Entre as principais barreiras para a adaptação ao período de estudos no Brasil, os intercambistas destacaram a distância de casa e os entraves linguísticos. “Além de estar longe da minha família, tive muitas dificuldades em me comunicar com as pessoas, elas pareciam não me entender mesmo falando em português”, afirmou a estudante Antonina Gabriela Endaman, de 24 anos, aluna da Faculdade de Comunicação Social (FCS) da Uerj e originária da Guiné Equatorial.

Antonina Gabriela Endaman, intercambista da Uerj - Foto: Daniel Góes

Já a estudante ganesa Gabriella Addy-Sackey, de 22 anos, também da FCS, conta que outra dificuldade é um certo distanciamento que alguns estudantes brasileiros teriam com relação aos estrangeiros: “No início me sentia muito afastada dos outros estudantes, as pessoas pareciam não querer se aproximar, o interesse era mais pelo meu sotaque e não pelas minhas reais necessidades”.

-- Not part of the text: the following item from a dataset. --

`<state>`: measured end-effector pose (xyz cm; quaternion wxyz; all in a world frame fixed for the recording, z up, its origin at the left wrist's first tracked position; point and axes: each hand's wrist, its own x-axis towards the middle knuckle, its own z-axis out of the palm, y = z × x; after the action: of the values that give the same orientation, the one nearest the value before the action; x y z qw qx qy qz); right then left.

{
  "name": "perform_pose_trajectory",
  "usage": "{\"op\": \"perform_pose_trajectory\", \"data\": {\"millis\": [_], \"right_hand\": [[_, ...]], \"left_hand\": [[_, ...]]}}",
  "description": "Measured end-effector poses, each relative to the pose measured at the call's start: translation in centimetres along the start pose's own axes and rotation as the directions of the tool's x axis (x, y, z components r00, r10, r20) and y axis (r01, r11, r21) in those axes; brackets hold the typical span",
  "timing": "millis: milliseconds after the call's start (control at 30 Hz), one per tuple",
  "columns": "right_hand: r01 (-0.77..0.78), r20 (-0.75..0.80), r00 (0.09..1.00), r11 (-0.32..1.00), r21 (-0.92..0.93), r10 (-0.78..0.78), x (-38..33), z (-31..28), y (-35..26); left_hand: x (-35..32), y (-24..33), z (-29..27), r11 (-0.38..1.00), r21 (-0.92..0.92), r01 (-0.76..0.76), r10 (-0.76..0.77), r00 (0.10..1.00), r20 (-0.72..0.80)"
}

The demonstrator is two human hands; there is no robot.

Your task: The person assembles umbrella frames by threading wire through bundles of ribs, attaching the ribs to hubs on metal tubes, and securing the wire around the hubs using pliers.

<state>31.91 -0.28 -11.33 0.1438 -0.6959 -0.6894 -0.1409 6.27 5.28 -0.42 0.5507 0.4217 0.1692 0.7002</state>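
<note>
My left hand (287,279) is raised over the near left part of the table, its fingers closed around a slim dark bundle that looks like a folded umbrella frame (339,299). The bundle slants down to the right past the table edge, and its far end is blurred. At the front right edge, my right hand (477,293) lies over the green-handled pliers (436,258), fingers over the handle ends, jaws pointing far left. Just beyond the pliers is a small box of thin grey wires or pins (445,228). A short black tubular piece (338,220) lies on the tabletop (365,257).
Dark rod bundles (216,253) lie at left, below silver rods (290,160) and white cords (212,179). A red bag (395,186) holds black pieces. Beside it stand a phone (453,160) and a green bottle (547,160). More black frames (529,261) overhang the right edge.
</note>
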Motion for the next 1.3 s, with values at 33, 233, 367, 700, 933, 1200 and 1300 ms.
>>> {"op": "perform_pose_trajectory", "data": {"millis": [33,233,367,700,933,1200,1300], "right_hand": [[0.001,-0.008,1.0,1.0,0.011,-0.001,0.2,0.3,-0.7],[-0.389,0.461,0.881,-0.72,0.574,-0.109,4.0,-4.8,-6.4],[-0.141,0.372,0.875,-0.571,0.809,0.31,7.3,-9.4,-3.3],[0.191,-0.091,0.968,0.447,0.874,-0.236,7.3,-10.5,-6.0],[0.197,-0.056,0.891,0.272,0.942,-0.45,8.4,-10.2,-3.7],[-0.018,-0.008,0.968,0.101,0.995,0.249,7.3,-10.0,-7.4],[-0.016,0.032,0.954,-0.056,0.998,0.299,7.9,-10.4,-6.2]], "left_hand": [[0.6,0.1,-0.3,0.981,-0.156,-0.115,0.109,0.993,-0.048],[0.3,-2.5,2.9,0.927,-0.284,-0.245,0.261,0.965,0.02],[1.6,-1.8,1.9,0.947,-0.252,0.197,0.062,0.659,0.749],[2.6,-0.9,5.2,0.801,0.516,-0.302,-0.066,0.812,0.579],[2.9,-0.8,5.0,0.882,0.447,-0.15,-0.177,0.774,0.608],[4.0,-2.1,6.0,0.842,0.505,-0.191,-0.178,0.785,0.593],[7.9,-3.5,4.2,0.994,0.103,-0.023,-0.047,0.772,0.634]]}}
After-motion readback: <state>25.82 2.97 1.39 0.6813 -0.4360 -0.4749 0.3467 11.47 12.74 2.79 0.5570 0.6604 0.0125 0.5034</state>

Gabriella Addy-Sackey, estudante da Uerj - Foto: Daniel Góes

No início dos períodos letivos, a Uerj realiza projetos de integração e apresentação para melhorar a adaptação dos intercambistas à universidade. Estudantes da Uerj que tenham interesse em participar dos programas de intercâmbio e alunos de instituições estrangeiras que queiram vir estudar na Uerj podem obter informações sobre os editais e programas oferecidos pela universidade através do portal da Diretoria de Cooperação Internacional (DIRCINT).


1 Comment


Bruno Oliveira e Silva
Bruno Oliveira e Silva
Oct 21, 2023

Parabéns pela reportagem. É interessante saber as reais necessidades desses estudantes para que a integração na sociedade se realize de forma efetiva e não apenas aparente.